- Opening Delimiter -
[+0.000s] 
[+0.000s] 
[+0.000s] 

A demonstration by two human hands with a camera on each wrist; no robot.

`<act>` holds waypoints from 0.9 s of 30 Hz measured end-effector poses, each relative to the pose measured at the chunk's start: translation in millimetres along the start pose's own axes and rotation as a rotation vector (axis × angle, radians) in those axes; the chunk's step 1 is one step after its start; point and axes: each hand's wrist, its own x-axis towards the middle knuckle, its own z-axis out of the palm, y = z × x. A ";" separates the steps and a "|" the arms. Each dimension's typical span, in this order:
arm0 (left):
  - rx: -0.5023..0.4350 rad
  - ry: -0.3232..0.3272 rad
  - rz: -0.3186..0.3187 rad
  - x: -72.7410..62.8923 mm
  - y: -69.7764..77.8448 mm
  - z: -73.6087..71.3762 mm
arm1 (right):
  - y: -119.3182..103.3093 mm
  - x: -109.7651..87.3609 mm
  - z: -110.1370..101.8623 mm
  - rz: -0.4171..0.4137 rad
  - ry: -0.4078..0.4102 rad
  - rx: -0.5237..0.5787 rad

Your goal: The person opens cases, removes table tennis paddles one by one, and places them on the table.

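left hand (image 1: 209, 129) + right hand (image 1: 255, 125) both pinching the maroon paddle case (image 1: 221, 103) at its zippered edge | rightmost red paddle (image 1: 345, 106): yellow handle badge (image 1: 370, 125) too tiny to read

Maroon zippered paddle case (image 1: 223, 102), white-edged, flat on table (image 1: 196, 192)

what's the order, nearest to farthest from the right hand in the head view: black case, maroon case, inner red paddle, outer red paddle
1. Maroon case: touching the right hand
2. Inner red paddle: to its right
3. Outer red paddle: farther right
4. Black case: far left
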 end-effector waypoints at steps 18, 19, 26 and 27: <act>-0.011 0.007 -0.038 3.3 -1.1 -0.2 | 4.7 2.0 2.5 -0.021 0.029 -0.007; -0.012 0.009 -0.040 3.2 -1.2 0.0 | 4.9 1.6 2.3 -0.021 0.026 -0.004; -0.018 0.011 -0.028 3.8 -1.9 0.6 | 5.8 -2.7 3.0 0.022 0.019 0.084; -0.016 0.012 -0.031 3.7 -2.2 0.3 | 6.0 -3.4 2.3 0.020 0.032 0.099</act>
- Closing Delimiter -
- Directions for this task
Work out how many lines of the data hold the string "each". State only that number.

- Output for this task
2